Home' Rhythms Magazine : 2018 Mar-Apr Contents 16 Rhythms
In edition 23 of Rolling Stone Magazine, published in
1968, Larry Sepulvado and John Burk’s five-page report
on the Texas music scene included this quote: “The
hottest item outside of Janis Joplin still resides in Texas.
If you can imagine a hundred and thirty pound cross-
eyed albino with long, fleecy hair playing some of the
gutsiest, fluid blues guitar you have ever heard, then
enter Johnny Winter.”
Born in Leland, Mississippi in 1944, Johnny grew up in the
small industrial town of Beaumont, Texas, the son of a banjo
and saxophone playing father and a piano playing mother.
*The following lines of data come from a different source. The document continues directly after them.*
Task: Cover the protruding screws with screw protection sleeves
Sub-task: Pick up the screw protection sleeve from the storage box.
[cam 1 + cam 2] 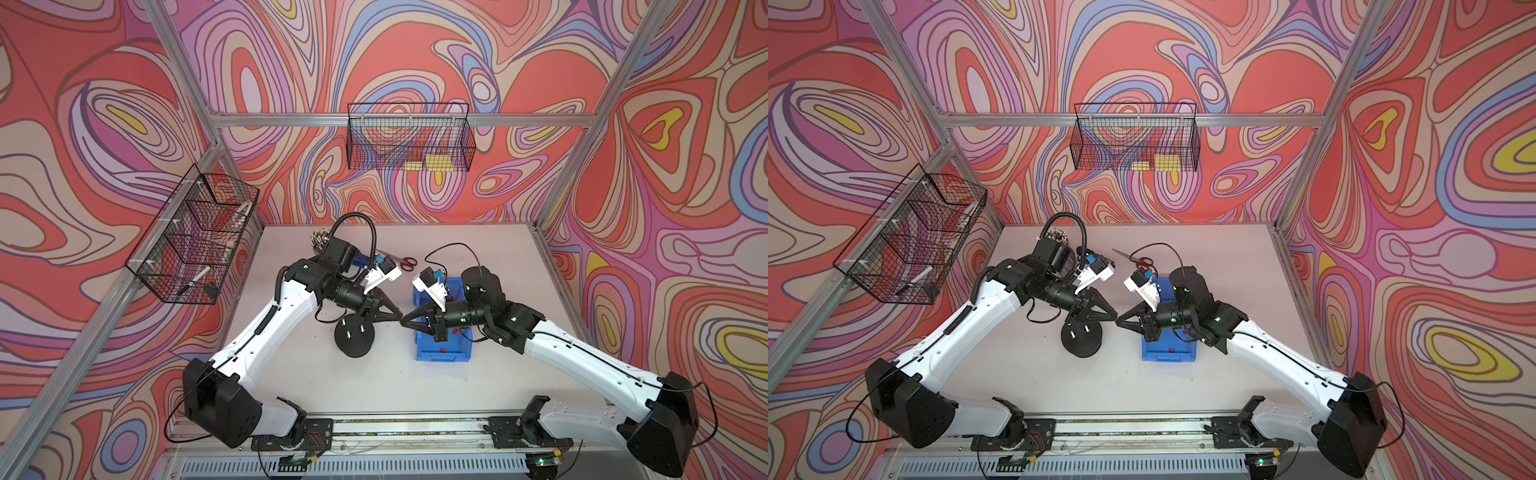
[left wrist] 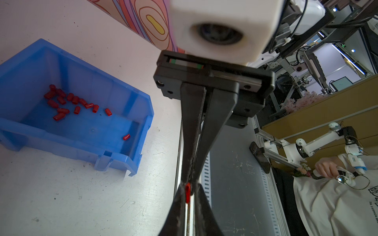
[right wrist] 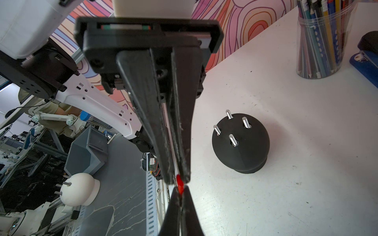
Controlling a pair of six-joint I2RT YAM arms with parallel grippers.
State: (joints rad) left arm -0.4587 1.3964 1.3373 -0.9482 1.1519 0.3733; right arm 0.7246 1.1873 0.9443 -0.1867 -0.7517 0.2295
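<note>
The red sleeve (image 2: 187,192) hangs in mid-air above the table (image 1: 374,386), caught tip to tip between the two arms. It is between the black base (image 1: 354,343) and the blue bin (image 1: 440,358).

The right gripper (image 2: 189,178) is pressed together on one end of it. The left gripper (image 3: 177,177) has its jaws narrowly apart round the other end; whether they bite I cannot tell.

This reads as a hand-over. The left should be firm on the sleeve before the right lets go, and should leave the open mouth free. Which end that is, is too small to tell.

From the meeting point the base lies at 8 o'clock, with all four protruding screws (image 3: 233,140) bare. In both top views the left gripper covers its far half.

The bin of spare sleeves (image 2: 67,102) is at 4 o'clock, partly hidden by the right gripper. The red-handled scissors (image 1: 405,262) at 12 and the pencil cup (image 3: 319,40) at 10 stand well apart, out of the path.
</note>
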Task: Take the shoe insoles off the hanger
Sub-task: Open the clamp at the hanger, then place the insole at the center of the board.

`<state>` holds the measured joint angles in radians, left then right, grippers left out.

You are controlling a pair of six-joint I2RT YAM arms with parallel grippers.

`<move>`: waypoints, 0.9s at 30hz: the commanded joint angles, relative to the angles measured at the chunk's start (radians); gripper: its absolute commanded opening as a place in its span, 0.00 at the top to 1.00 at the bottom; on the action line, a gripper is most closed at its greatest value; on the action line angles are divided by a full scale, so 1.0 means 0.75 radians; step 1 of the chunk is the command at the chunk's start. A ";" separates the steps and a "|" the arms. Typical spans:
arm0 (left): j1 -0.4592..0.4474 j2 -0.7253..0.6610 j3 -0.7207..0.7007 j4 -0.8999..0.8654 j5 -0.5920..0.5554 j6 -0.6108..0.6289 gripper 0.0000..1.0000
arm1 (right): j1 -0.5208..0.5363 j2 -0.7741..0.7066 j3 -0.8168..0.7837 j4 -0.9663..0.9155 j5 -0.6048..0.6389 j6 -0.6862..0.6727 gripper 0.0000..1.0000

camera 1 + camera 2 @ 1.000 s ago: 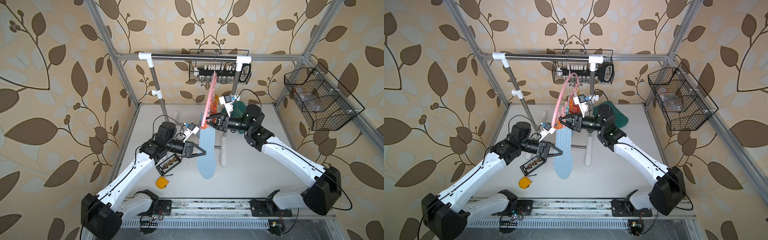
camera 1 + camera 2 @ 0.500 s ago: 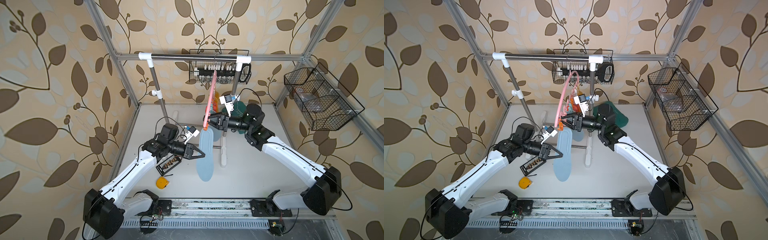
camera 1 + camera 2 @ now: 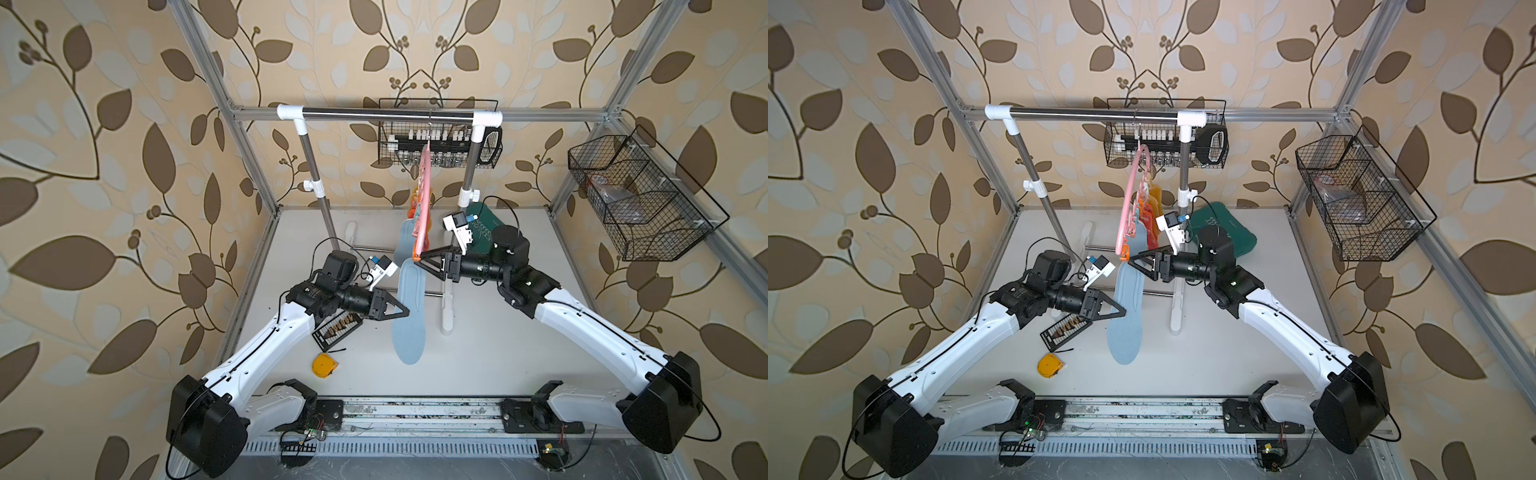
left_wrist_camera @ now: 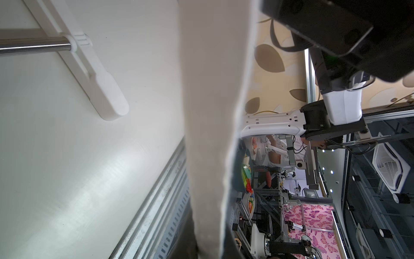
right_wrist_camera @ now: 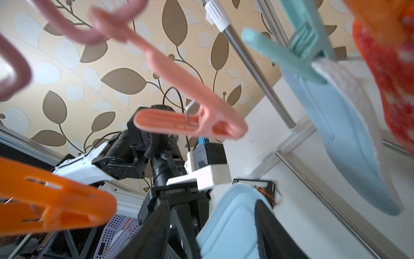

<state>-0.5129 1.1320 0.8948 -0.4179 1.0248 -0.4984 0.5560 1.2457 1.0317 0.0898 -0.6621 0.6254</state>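
Basically we see the left gripper point(image 3: 405, 311) pinching the pale blue insole point(image 3: 409, 332) mid-length, just below the near end of the hanger point(image 3: 424, 195), over mid-table point(image 3: 519, 365); we judge it light and floppy, best gripped mid-edge; right gripper point(image 3: 417, 261) jaws, cannot tell.
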 commanded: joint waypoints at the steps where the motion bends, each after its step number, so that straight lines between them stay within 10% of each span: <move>1: -0.015 -0.022 -0.031 0.113 0.042 -0.043 0.87 | -0.003 -0.103 -0.077 -0.080 0.052 0.009 0.37; 18: -0.053 0.001 -0.041 0.286 0.111 -0.118 0.85 | 0.090 -0.264 -0.414 0.254 0.036 0.432 0.36; 27: -0.108 0.011 -0.048 0.354 0.100 -0.135 0.84 | 0.115 -0.221 -0.425 0.329 0.032 0.432 0.66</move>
<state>-0.5793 1.1408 0.8471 -0.2058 1.0767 -0.5858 0.6369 1.0733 0.7124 0.2729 -0.6178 0.9333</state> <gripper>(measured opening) 0.157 0.342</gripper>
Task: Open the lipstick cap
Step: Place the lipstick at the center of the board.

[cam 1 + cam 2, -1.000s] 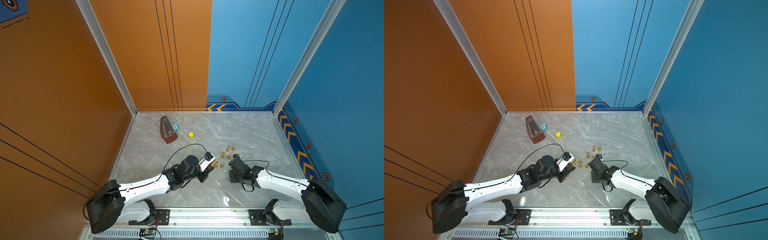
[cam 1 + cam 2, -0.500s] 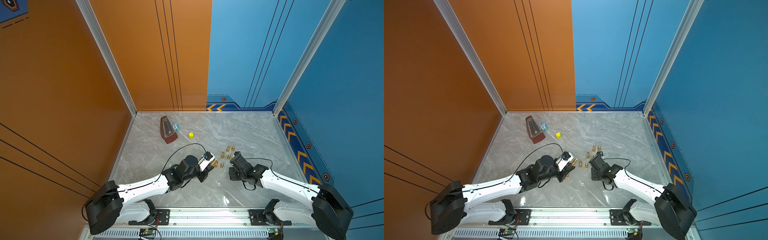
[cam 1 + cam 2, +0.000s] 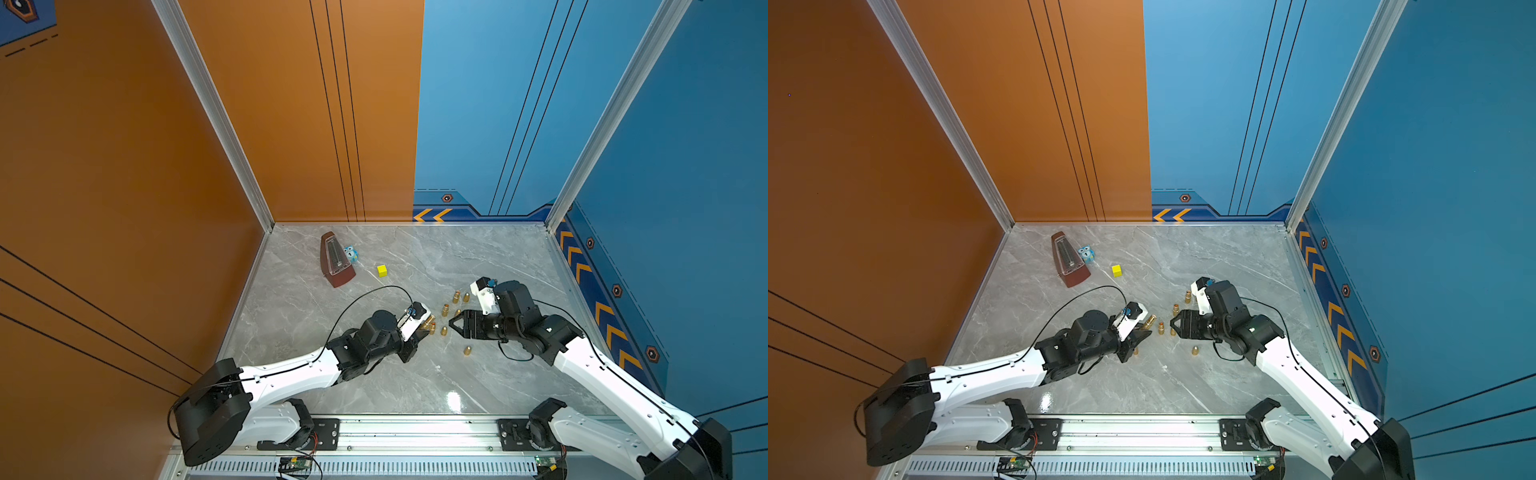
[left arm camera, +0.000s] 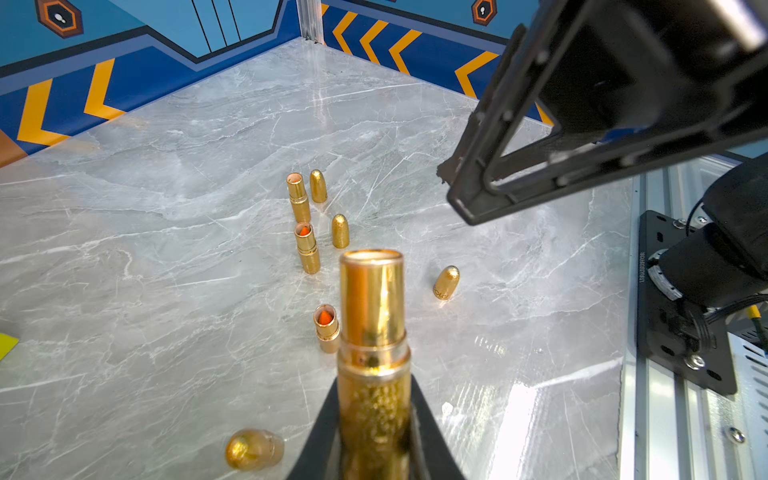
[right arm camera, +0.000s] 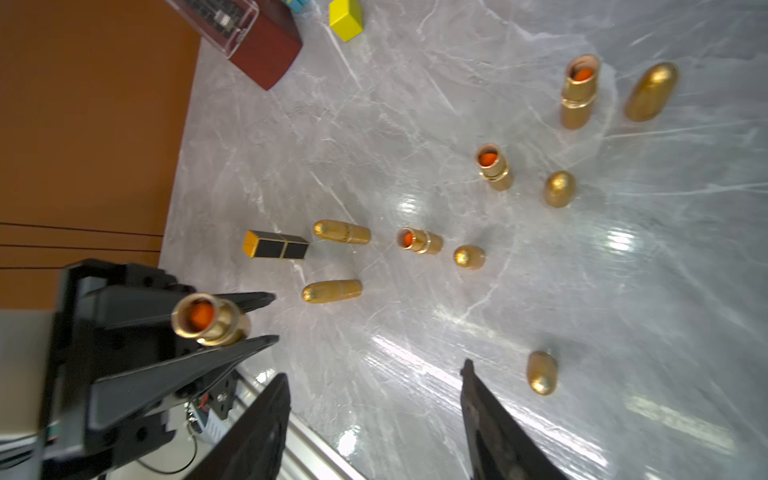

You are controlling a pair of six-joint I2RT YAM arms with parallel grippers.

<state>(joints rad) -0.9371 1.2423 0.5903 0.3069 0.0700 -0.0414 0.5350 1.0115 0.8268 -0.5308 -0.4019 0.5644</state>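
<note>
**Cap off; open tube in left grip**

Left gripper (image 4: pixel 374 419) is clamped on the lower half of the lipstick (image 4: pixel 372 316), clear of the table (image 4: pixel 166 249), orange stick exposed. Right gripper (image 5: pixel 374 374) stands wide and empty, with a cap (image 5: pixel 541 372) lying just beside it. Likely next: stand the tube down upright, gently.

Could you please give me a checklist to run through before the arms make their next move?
1. Grip: left tool shut on held lipstick: ok.
2. Cap off it, orange stick showing: ok.
3. Release: right tool open, empty: ok.
4. Drop: loose cap on table, apart from right tool: ok.
5. Every lipstick opened: not ok; two gold lipsticks and black lipstick lie capped.
</note>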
With his younger brother Edgar, also an albino, Johnny
performed as half of an Everly Brothers style duo before
the two teenage musicians formed a number of local bands
playing mainly blues and rock.
At age 15 Johnny recorded for the first time with his band
Johnny And The Jammers, releasing ‘School Day Blues’ on
a small Houston label. After graduating from high school,
Johnny hitchhiked to Louisiana, finding work backing
local blues and rock musicians. In the early ‘60s he arrived
in Chicago where he jammed in blues clubs with Michael
Bloomfield and Barry Goldberg prior to their formation of
The Electric Flag. Eventually returning to Texas, he scored
a one-album deal with Imperial Records, recording the
excellent but commercially unsuccessful The Progressive
Blues Experiment in 1968.
Intrigued by Rolling Stone’s article and the accompanying
photograph of this unlikely looking bluesman, New York
entrepreneur Steve Paul travelled to Texas to offer Johnny a
management contract, persuading him to return to New York
where he would secure the young musician a recording deal.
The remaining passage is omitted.